Simple Guide to Series A Funding

Series A Funding: Critical Step for Startups

Series A funding is the second round of investment in a startup company, following seed funding. It is typically led by venture capital (VC) firms and used to finance the company's growth and expansion.

To raise Series A funding, a startup must have a viable product or business model and a strong management team. The company will also need to provide potential investors with detailed information on its financial projections.

Series A investors are typically looking for startups with the potential to generate significant returns on their investment. They will also want to have a say in the company's decision-making.

Series A funding can be a critical step for startups that are looking to scale their operations and grow their market share. Typically, the funds sought would be used to proceed with expansion plans (hire additional personnel, programmers, sales and support staff, new office space, pre-seed pay outs and the like). The potential Series A investors will then perform their due diligence (such as reviewing the business model, financial projections, exit strategy, IP rights, market analysis, etc) and then form a decision about whether to proceed with a term sheet and invest.

There are a number of way to structure a deal for investors. Although, more often than not, Series A investors will receive preferred equity. These stocks share all or some of the following characteristics:

  • Preferred voting rights when it comes to company decisions

  • Preferred dividend payments over the common stocks, so the shareholders will get paid first

  • Higher dividend payments over the common stocks

The investment is premised on the valuation of the company, how much it is worth, and how that valuation may change over time. Most Series A investors are looking for significant returns on their money, with 200% to 300% not uncommon objectives over a multi-year period. 18-24 months of runway is common at this stage.

"Runway" refers to the time horizon during which a company can survive with its current cash-at-hand at its current burn rate. For example, a company that has $240,000 at its disposal and spends $60,000 per month has a runway of four months.

Founders or CEOs have to choose the right investors as the decision can impact the growth of their startups. Think of your potential investors as partners. For certain, you want the partnership to go as smoothly as possible.

Don't waste time pitching to investors who are not a great fit for your company. Find investors whose interests and values align with your business. This investor list needs to be as procured and targeted as humanly possible. If not, you can find yourself drifting for months on end, spinning your wheels and wasting precious time, energy and resources on investors that are not the right fit for your company.

Series A funding is used to ensure a company's continued growth. In this round, attracting new talents, reaching traction (and/or sales) and product development milestones are some of the common goals. The company aims to continue its business growth. This way, you can attract more investors, which is essential for future rounds of financing.

After startup companies have proven that they have a product or service that “clicks” with the market, proving that their idea has strong market traction.

Example of a Series A financing round

ABC, a startup that has developed novel software for investors, has raised $20 million in Series A funding. The funding was led by several VC funds, who were impressed with ABC's business model, projected revenues and management team.

In exchange for their investment, the VC firms will receive a 50% stake in ABC. They will also gain seats on the company's board of directors.

The funding will be used to finance ABC's growth and expansion. The company plans to hire new employees, develop new products and enter new markets.

ABC's Series A funding round is a sign of the growing interest in startups that are developing innovative solutions to real-world problems. It is also a sign of the confidence that venture capitalists have in the company's potential to succeed.

Exit Strategies

Venture capitalists are increasingly scrutinizing startup exit strategies before investing.

Investors want to know how they will get their money back and when, so they are looking for startups with clear and achievable exit plans.

A thorough financial projection is essential for any startup seeking funding, and investors will pay close attention to the assumptions behind the model, as well as the pro forma financials, return on investment analysis, sensitivity analysis, and cash sources and uses report.

Investors also want to see that the financial projection is prepared with monthly level detail, as this allows for monthly cash shortfalls to be identified. This is a step that founders and CEO's cannot overlook.

Summary

Series A funding is the second round of investment, typically led by venture capital (VC) firms and used to finance the company's growth and expansion.
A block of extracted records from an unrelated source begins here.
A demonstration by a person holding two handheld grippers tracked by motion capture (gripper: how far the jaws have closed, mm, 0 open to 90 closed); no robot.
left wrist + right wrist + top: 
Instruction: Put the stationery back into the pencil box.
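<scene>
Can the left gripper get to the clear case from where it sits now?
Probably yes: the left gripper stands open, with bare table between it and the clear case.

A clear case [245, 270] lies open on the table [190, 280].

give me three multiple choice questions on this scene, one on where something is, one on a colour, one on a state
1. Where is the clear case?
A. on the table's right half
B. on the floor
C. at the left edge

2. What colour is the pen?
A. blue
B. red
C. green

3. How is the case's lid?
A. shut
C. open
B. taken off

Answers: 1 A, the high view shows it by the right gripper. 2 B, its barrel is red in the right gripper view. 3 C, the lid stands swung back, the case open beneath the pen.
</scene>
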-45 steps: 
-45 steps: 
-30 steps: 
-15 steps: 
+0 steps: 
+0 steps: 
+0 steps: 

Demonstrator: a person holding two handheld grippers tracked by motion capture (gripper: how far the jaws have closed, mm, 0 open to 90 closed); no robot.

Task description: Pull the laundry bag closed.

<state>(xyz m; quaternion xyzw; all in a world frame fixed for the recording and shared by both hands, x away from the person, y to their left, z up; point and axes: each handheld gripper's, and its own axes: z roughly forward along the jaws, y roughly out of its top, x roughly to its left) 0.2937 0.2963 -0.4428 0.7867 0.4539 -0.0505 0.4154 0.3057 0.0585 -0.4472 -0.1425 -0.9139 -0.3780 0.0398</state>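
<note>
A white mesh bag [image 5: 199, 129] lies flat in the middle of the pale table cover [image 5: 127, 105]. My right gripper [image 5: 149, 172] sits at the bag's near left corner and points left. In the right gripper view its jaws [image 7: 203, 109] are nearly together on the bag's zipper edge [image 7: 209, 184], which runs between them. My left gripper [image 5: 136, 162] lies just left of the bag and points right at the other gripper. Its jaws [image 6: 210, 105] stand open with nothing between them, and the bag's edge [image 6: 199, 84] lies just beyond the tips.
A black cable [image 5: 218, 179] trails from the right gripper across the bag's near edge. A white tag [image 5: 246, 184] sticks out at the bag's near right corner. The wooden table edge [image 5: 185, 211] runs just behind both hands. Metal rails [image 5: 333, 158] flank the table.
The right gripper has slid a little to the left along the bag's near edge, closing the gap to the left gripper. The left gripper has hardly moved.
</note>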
Startups that are looking to raise Series A funding need to have a viable product and complete business model, a strong management team and a clear vision for their company's future. They will also need to provide potential investors with detailed information on their financial projections and exit strategy.

Series A investors are looking for startups with the potential to generate significant returns on their investment. Be realistic about your financial projections and willing to negotiate with investors including the proposed deal structure. However, be prepared to pitch your business to a number of investors before settling down on the right one. The right partnership is just as important as the capital investment itself, so be patient!

Although raising Series A funding can be a challenging process, it is both essential and rewarding for startups that are looking to achieve their ultimate business goals!